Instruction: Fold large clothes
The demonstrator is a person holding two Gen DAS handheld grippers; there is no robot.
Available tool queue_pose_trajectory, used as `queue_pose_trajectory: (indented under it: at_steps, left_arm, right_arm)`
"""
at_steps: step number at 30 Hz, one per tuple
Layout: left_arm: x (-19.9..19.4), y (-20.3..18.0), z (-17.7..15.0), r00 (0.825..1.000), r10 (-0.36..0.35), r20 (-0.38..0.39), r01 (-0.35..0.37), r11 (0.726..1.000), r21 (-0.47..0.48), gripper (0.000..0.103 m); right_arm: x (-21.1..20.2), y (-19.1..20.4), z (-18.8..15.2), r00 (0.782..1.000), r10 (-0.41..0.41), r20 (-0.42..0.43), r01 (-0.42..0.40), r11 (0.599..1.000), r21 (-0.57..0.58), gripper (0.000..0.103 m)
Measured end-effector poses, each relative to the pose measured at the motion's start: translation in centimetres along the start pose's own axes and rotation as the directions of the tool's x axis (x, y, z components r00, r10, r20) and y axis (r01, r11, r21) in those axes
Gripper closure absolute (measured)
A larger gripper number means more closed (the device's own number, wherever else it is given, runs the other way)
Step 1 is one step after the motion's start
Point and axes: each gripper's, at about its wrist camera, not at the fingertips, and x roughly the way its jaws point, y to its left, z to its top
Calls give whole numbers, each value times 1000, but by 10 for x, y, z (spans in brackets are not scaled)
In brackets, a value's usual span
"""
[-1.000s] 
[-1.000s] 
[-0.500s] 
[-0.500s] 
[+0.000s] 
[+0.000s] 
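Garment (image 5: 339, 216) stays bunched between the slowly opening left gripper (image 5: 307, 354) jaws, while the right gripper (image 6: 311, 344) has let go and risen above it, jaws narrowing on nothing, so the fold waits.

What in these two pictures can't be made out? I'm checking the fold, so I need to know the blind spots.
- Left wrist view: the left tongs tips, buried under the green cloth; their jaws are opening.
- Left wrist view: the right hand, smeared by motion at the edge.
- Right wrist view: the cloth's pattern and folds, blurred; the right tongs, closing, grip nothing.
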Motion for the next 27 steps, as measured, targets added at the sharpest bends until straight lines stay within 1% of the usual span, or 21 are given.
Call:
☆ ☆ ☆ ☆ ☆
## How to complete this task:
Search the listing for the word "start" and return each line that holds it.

## Output of the exercise:
Measured end-effector poses, each relative to the pose measured at the motion's start: translation in centimetres along the start pose's own axes and rotation as the directions of the tool's x axis (x, y, z components r00, r10, r20) and y axis (r01, r11, r21) in those axes
Step 1 is one step after the motion's start

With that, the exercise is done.